In this study, we used three types of algorithm modification for the characterization of morphological features: (i) shortening type: dataset characterization where the inclusion rate of morphological features along a time-line is shortened; (ii) window-shift type: dataset characterization where the inclusion period for morphological features is changed along a time-line; and (iii) skipping type: dataset characterization where the density of morphological features is reduced by decreasing time-point sampling frequency. By comparing changes in each type of model's prediction performance, we could define the sensitivity of morphological signals for detecting collapse of hBMSC differentiation potential. We also defined the most resource-effective scheme to collect the morphological parameters to predict osteogenic differentiation potential. Our data shows not only the key conditions for feasible implementation of our proposed method by clinical physicians, but also the modeling approach that maximally satisfies both quality and efficiency of image-based cell quality prediction modeling.

Materials and Methods

Cells and Culture

Three lots of human bone marrow which were derived mesenchymal stem cells (hBMSCs) (Lonza Walkersville, Inc., Walkersville, MD) were designated as Lot 1 (strain number 15000-1, unknown race, Male, 19-year-old), Lot 2 (strain number 17174, Oriental, Male, 20-year-old), Lot 3 (strain number 11533, Black, Male, 22-year-old). Groups of cells with different passage number were prepared by expanding three lots of hBMSCs in growth medium (passage 3–5 for lot 1 and 2, passage 6–8 for lot 3) based on the clinical jaw bone therapy protocol used by our group (Kagami et al., 2011). The previously described osteogenic differentiation protocol was simultaneously applied to these cells and images acquired in parallel (detailed protocol described in Matsuoka et al., 2013).

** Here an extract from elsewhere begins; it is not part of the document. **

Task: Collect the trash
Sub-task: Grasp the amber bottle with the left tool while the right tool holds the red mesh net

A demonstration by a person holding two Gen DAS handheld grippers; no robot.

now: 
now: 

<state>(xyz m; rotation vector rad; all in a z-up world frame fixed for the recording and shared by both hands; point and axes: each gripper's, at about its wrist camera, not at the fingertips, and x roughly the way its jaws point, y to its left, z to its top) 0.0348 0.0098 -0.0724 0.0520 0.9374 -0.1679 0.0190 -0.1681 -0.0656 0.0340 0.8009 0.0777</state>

Briefly, as indicated in Figure 1, cells were seeded at a density of 1.0 × 104 cells/well in 12-well plate (Greiner Bio-One, Frickenhausen, Germany), and the cell-seeding day was designated as day 0 and cultured for expansion from days 4 to 0 in α-modified Eagle's medium (αMEM) containing 10% fetal bovine. From days 1 to 14, cells were divided into two groups: (i) osteogenic-induction group (Induction, N = 6) and (ii) non-induction group (Control, N = 6). For the Induction group, the medium was switched to induction medium consisting of 10% FBS-containing αMEM medium supplemented with 10 nM dexamethasone (Sigma-Aldrich Corp., St. Louis, MO), 100 mM ascorbic acid (Wako Pure Chemical Industries, Ltd., Osaka, Japan), and 10 mM glycerol 2-phosphate sodium salt hydrate (Sigma-Aldrich Co.). For the non-induction group, no supplements were added to the αMEM medium containing 10% FBS. The medium was refreshed at days 3 and 9. For half of the samples in each experimental group (N = 3), alkaline phosphatase (ALP) activity was quantified on day 14, and for the rest (N = 3), calcium deposition was quantified on day 21.

Figure 1.

Schematic illustration of experimental procedures for constructing morphology-based prediction models for osteogenic differentiation potential. In the time-course experiment, an osteogenic differentiation culture period (21 days) followed the expansion culture period (4 days). For the first 14 days of differentiation culture phase contrast microscopic images were automatically acquired at 8 h intervals (total 37 time-points) using BioStation CT (Nikon). From acquired images, morphological features were extracted through image processing (total 666 morphological features). Three types of feature variation were compared: (i) Shortening type, a systematic examination of the impact of decreasing the overall duration of the experimental time-line; (ii) Window-shift type, a 6-time-point scan of the 14 day time-course to explore the possibility of a critical time window; and (iii) Skipping type, an evaluation of the critical sampling frequency between time-points. Circles in the upper-left panel represent image collection time-points. On day 14, samples were collected for experimental measurement of ALP activity. On day 21, samples were collected for calcium deposition measurement. The model predicting ALP activity on day 14 was designated as D14_ALP, and the model predicting calcium deposition rate on day 21 was designated as D21_Ca. For both prediction models, two different scenarios for model construction were examined. Scenario I: New patient modeling, which attempted to predict a new patient's cell potential from historical image data of previous patients, and Scenario II: Ongoing patient modeling, which attempted to predict new patient's cell potential by combining the historical image data of previous patients together with the patient's own image data from early culture stages.

Image Acquisition

During the osteogenic differentiation culture period, phase contrast microscopic images of hBMSCs were obtained using the BioStation CT (Nikon Co., Tokyo, Japan). Five view fields (center position and four positions at 2.2 mm from the center) of phase contrast images were acquired from each well at 8 h intervals covering 8 h (first image acquisition) to 320 h (last image acquisition) covering a total of 14 days. Among all 40 time-points scheduled, three time-points were omitted from analysis. Data at 8 h was omitted since the cells were not yet fully settled. Data at time 64 h and time 216 h were also omitted, since the image acquisition schedule conflicted with scheduled medium changes. As a consequence of these omissions, we re-numbered the retained data sequentially from time-point 1 (16 h after the differentiation start) to time-point 37 (320 h after the differentiation start).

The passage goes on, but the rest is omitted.